Which lines in the listing below contain the word "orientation"? Copy each one.

(Beginning of Extracted records)

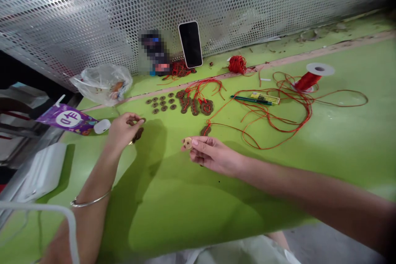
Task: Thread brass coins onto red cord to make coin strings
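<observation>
My right hand [215,154] pinches a round brass-coloured coin [188,143] with a square hole, between thumb and fingers, above the green table. Just behind it, a darker coin piece [205,130] lies tied to a red cord. Further left, my left hand [123,130] is closed with a dark coin [142,120] at its fingertips. Below those fingers is a small heap of coins [138,134], partly hidden by the hand. Loose coins [162,103] lie in rows near the middle, beside several coin strings [194,106] knotted with red cord.
Red cord from a white-flanged spool [309,80] loops over the right side, around a green pen [252,100] and yellow packet [269,98]. A phone [190,44] leans on the perforated metal panel [247,8]. A plastic bag [102,84] and purple carton [69,119] sit left.
</observation>
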### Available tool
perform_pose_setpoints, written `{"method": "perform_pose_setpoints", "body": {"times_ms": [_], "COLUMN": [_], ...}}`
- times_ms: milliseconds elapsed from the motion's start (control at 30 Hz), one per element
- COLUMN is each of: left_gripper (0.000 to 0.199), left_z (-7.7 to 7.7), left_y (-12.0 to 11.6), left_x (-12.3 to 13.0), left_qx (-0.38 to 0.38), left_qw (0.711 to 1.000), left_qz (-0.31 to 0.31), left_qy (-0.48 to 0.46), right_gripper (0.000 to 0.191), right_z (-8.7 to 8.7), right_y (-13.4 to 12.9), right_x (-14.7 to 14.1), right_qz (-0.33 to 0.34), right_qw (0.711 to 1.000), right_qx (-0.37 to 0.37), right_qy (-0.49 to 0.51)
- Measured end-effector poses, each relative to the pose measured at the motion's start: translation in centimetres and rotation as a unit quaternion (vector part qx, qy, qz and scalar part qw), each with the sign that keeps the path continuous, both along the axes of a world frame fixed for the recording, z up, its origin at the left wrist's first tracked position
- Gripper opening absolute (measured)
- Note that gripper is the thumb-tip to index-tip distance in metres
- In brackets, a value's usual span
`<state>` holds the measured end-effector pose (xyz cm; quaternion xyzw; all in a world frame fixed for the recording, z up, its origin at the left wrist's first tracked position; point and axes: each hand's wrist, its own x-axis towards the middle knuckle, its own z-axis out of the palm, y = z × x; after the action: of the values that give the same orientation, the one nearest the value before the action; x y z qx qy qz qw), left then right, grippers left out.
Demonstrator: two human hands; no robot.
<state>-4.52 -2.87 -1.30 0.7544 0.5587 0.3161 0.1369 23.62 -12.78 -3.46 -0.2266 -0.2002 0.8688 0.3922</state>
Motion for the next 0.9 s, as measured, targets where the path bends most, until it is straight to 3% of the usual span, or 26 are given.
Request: {"method": "perform_pose_setpoints", "body": {"times_ms": [167,233,333,533,767,900], "left_gripper": [0.018,0.011,0.008,0.004,0.015,0.014], "left_z": [2.0,2.4,2.6,2.7,2.6,2.4], "left_y": [-5.4,-7.6,-9.5,-10.4,-10.8,-10.6], "left_x": [7.2,9.8,11.8,12.2,12.8,12.9], "left_qx": [-0.050,-0.116,-0.135,0.050,0.193,0.227], "left_qw": [0.987,0.966,0.964,0.994,0.975,0.967], "left_qz": [-0.063,-0.101,-0.101,-0.071,-0.105,-0.101], "left_qy": [-0.137,-0.207,-0.206,-0.061,0.034,0.060], "right_gripper": [0.032,0.030,0.029,0.030,0.029,0.028], "right_z": [0.1,0.0,-0.1,-0.2,-0.4,-0.4], "right_y": [0.0,0.0,-0.1,-0.1,-0.1,-0.1], "right_x": [0.0,0.0,0.0,0.1,0.2,0.2], "right_qz": [-0.007,-0.002,0.004,0.006,0.009,0.004], "right_qw": [1.000,1.000,1.000,1.000,1.000,1.000], "right_qx": [-0.003,0.002,-0.001,-0.009,0.003,0.009], "right_qy": [0.006,0.012,0.016,0.008,0.011,0.012]}}
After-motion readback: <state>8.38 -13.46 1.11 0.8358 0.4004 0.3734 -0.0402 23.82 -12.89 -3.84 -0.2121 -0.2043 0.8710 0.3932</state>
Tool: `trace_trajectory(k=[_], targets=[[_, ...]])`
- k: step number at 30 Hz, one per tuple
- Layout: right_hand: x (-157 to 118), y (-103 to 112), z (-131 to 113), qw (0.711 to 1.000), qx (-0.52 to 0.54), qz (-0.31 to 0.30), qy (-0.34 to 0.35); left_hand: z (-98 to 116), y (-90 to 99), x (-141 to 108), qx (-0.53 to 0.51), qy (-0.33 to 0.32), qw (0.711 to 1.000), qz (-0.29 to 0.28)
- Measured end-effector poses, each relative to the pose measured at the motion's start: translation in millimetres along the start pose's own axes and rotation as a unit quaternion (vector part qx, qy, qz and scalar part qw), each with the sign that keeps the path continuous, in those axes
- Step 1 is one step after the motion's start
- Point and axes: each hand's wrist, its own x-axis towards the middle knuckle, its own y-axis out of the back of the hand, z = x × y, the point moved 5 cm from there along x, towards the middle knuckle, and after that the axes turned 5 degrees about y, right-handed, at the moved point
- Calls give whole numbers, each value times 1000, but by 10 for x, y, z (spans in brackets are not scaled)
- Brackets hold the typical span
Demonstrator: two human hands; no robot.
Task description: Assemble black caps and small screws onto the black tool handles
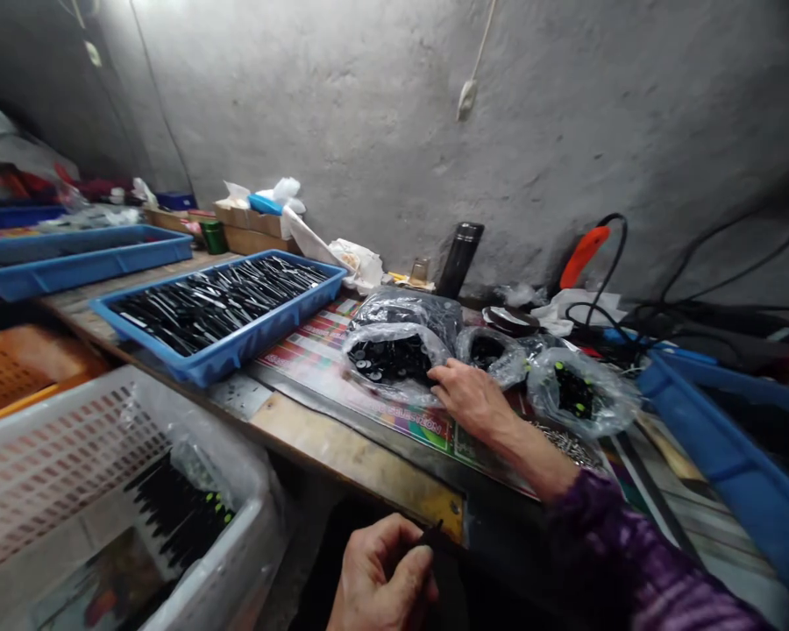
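Observation:
My left hand is low in the middle of the head view, in front of the table edge. Its thumb and fingers are closed on a small dark pointed piece, mostly hidden by the grip. My right hand, in a purple sleeve, reaches to the near right rim of a clear plastic bag of small black parts with round ends. Its fingers are curled together at the opening, and what they pinch cannot be made out. Beside it are a smaller bag of black parts and a bag of black parts with yellow-green tips.
A blue tray of thin black pieces stands left. Small metal pieces lie under my right forearm. A white basket is at lower left, a blue bin at right. A black flask and orange-handled tool stand behind.

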Motion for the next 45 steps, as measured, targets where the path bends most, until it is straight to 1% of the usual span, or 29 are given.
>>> trace_trajectory(k=[5,9,12,16,20,23,28,34,38,42,43,45], targets=[[182,-160,-17,997,-57,4,-43,25,66,13,0,-10,1000,9],[215,-213,-9,996,-57,17,-63,-14,68,12,-16,5,1000,6],[198,-209,28,997,-32,33,-63,-22,65,4,-19,10,1000,4],[144,-179,105,996,30,71,-54,-13,50,-11,-36,24,999,-2],[102,-159,152,986,103,123,-36,-11,32,-20,-32,22,999,-3],[93,-162,169,978,144,148,-28,-20,20,-24,-30,18,999,-3],[105,-177,202,970,176,163,-33,-4,16,-32,-35,19,999,-10],[71,-148,251,969,187,156,-39,10,38,-38,-44,22,999,-6],[-105,-44,209,967,203,154,-28,17,55,-46,-72,37,997,1],[-494,93,75,958,240,154,0,68,50,-80,-97,48,994,-13],[-616,116,32,952,264,154,11,80,42,-93,-101,54,993,-19],[-869,135,-39,919,359,158,25,99,17,-123,-103,70,992,-30]])
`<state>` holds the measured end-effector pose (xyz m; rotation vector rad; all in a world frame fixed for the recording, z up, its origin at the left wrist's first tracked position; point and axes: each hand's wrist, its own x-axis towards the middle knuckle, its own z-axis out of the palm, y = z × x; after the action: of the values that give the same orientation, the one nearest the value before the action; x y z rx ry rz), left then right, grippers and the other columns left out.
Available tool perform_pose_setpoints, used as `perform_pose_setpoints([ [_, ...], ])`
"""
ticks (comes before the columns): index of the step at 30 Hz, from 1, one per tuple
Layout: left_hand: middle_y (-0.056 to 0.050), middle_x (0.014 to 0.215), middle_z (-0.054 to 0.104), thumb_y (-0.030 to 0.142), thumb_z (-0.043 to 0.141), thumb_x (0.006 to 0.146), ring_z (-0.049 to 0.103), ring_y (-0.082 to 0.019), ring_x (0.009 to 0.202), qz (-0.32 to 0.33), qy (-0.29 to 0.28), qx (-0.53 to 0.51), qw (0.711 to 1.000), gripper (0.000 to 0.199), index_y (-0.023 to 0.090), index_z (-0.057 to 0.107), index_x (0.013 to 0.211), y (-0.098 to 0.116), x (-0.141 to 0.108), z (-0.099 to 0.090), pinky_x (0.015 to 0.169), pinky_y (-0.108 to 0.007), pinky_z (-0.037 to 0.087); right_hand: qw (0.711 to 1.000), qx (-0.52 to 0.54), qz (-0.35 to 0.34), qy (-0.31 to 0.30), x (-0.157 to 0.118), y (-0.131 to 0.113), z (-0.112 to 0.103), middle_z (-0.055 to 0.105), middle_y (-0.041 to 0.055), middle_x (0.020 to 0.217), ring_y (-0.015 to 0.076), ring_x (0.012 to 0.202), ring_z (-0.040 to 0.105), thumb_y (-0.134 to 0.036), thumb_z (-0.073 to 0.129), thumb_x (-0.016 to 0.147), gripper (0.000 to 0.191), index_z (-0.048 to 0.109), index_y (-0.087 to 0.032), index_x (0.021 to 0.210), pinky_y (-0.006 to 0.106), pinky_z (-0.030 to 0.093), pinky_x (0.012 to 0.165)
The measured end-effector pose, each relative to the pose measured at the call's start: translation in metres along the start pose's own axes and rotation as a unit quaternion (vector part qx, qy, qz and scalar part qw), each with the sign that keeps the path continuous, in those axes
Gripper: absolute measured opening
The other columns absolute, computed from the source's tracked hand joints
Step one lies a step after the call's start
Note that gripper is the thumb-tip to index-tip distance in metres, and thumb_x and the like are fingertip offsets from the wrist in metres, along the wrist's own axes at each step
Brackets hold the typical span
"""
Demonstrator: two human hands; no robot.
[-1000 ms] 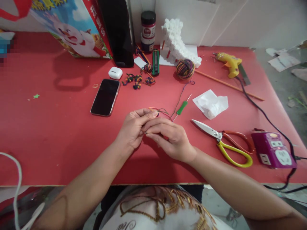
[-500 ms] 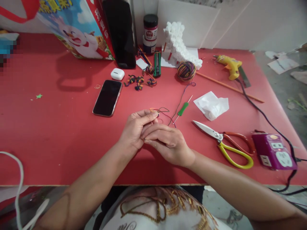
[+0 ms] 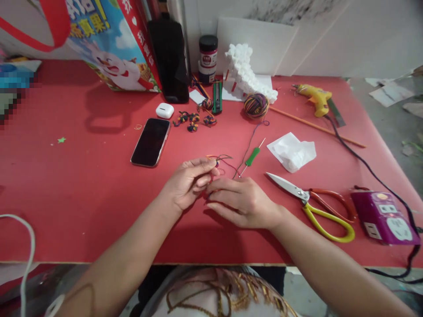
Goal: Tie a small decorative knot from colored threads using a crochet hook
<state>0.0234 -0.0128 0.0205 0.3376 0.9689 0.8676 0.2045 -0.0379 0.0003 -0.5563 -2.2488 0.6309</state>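
My left hand (image 3: 193, 182) pinches a small dark piece of multicolored yarn work (image 3: 217, 163) between thumb and forefinger. Loose yarn ends (image 3: 228, 164) stick out from it to the right. Close beside it, my right hand (image 3: 246, 202) has its fingers curled, and a dark bit of yarn shows between thumb and forefinger; most of it is hidden. Just beyond the right hand lies a green-handled crochet hook (image 3: 253, 156). A strand runs past the hook toward a ball of multicolored yarn (image 3: 256, 106). Several small crocheted pieces (image 3: 193, 118) lie farther back.
Scissors (image 3: 300, 193), a crumpled white tissue (image 3: 292, 152) and a purple power socket (image 3: 385, 215) lie at right. Behind them are a yellow glue gun (image 3: 315, 99) and an orange stick (image 3: 317, 125). A phone (image 3: 151, 142) and white earbud case (image 3: 164, 110) lie left.
My right hand has drawn a little away to the right from the left hand, its fingers parting slightly. The left hand keeps its pinch. The camera view has tilted up slightly.
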Motion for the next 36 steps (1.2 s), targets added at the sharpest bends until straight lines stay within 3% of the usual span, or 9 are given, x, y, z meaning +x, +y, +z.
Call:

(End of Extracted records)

Answer box
`<state>` holds the measured end-effector pose (xyz cm; quaternion xyzw; all in a world frame fixed for the recording, z up, its origin at the left wrist's first tracked position; point and axes: each hand's wrist, its own x-axis towards the middle knuckle, its own z-axis out of the palm, y = z × x; after the action: of the values that give the same orientation, the one nearest the value before the action; x y z qx qy qz qw), left then right, grippers left out.
`<state>` holds the measured end-effector pose (xyz m; rotation vector rad; all in a world frame fixed for the recording, z up, its origin at the left wrist's first tracked position; point and axes: each hand's wrist, its own x-axis towards the middle knuckle, its own z-axis out of the palm, y = z × x; after the action: of the values that give the same orientation, the one nearest the value before the action; x y z rx ry rz), left then right, grippers and the other columns left out.

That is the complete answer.